The amount and structuring of genetic diversity in D. foliosa were comparable to members of Dactylorhiza growing in continental areas. Populations of D. foliosa were also not strongly differentiated from each other and gene dispersal within the species–especially gene dispersal by pollen–seems to connect populations across the species range. A stronger differentiation between populations was observed in plastid haplotypes, and the plastid data expressed a significant phylogeographic structure, pointing towards a somewhat restricted seed dispersal. On basis of molecular marker data, it appears that D. foliosa contains high enough levels of genetic diversity to support long-term persistence and future adaptation on Madeira. However, care should be taken to preserve the laurel forest habitat on the island, to maintain connectivity across the species range and to maintain sufficiently large populations. Fragmentation of the habitat might result in reduction in gene flow, smaller population sizes and increased levels of inbreeding, which in turn might lead to loss of genetic diversity and an increased risk of population loss and extinction.
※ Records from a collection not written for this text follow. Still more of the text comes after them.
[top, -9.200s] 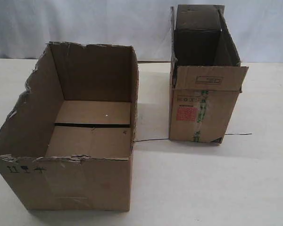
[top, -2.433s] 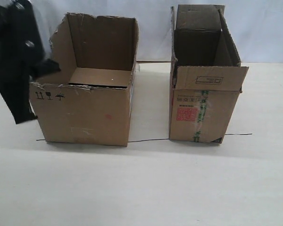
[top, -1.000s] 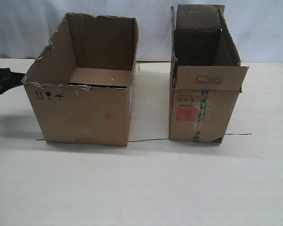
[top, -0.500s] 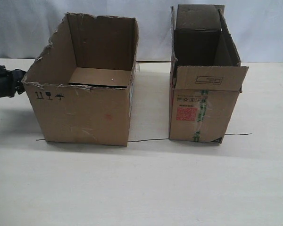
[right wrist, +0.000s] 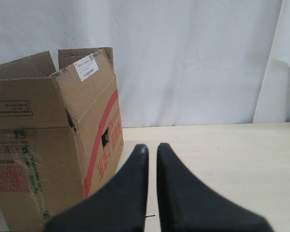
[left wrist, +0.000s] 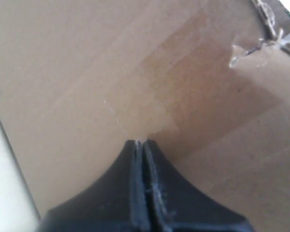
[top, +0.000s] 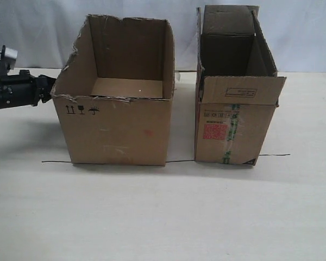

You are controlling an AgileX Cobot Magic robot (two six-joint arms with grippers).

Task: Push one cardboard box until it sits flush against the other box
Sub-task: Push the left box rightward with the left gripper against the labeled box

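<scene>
The wide torn-rimmed cardboard box (top: 117, 130) stands left of centre, with black handling symbols on its front face. My left gripper (top: 50, 87) is shut, its tips pressed against that box's left wall (left wrist: 150, 82); in the left wrist view the left gripper (left wrist: 139, 141) touches bare cardboard. The other box (top: 233, 128), narrow with upright flaps, a red label and a green tape stripe, stands to the right with a narrow gap between the two boxes. My right gripper (right wrist: 152, 146) hangs beside the other box (right wrist: 48, 145), its fingers a narrow gap apart and holding nothing. It is outside the exterior view.
Both boxes rest on a pale table (top: 163, 212). A thin black line (top: 179, 161) runs along the table at the boxes' front edges. A white curtain (top: 38, 32) hangs behind the table.
The wide box has slid right toward the narrow box, shrinking the gap. My left arm has followed it rightward, staying against its left wall. The narrow box has not moved.
</scene>
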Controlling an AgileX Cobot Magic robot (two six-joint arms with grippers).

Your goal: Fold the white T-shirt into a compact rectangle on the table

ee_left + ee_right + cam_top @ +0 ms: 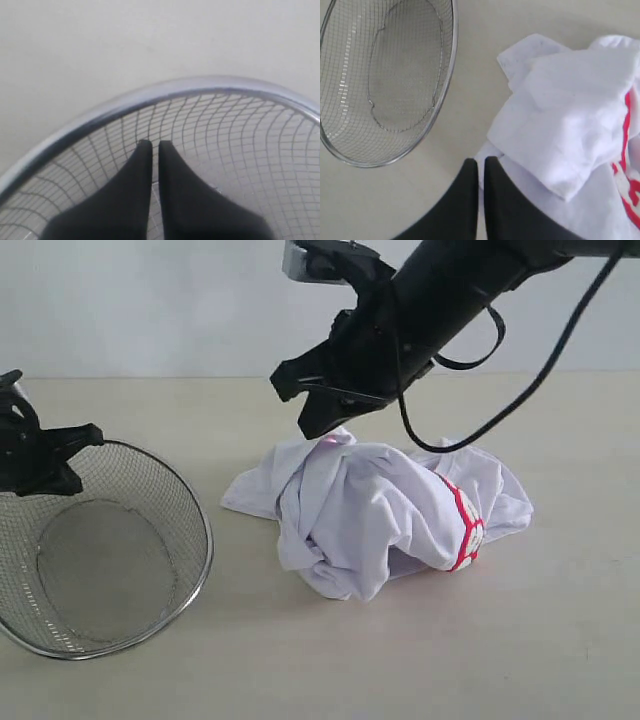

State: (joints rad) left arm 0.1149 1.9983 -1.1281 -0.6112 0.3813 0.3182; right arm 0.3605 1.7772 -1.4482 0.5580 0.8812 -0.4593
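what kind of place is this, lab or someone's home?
Probably a robotics lab bench, not a home: bare pale beige tabletop against a blank white wall, a black robot arm overhead, and just two props, a crumpled white T-shirt and a round wire-mesh metal basket.

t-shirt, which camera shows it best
Exterior view: nearly all of the crumpled T-shirt shows, lying on the table. The right wrist view shows only part of it, cut off at the frame edge, beside the right gripper. The left wrist view shows none, only basket mesh.
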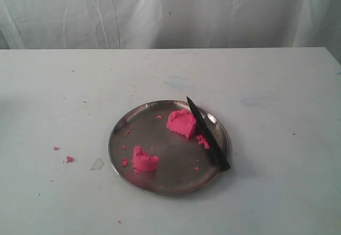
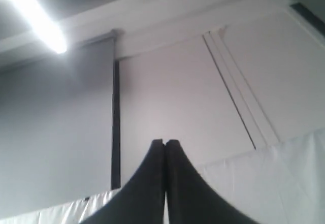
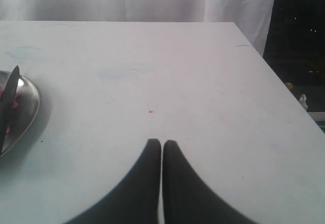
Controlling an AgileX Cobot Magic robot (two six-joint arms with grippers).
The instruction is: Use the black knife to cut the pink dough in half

Information on Electronic Supplementary Material

Online Resource 1. Sampling locations of Dactylorhiza foliosa.

Online Resource 2. Overview of molecular markers studied in Dactylorhiza foliosa.

Online Resource 3. Haplotypes in Dactylorhiza foliosa separated on basis of combined variation at four plastid marker loci.

Online Resource 4. Base data.

Online Resource 5. Allele frequencies per population at nuclear microsatellite loci in Dactylorhiza foliosa.

Online Resource 6. Examples of bar plots obtained from running the computer program Structure 2.3.4 (Pritchard et al. 2000).

Online Resource 7. Delta K values for K=2 to K=9 in the material studied of Dactylorhiza foliosa as estimated by the Evanno method (Evanno et al. 2005) and calculated in the computer program Structure Harvester (Earl and vonHoldt 2012).

Online Resource 8. Fine-scale spatial genetic structure in Dactylorhiza foliosa. One-hundred and seventy-three individual samples were examined. Separate analyses were performed for nuclear data (three variable microsatellite loci) and plastid data (plastid haplotypes) Pairwise kinship coefficients, Fij, were calculated according to Loiselle et al. (1995).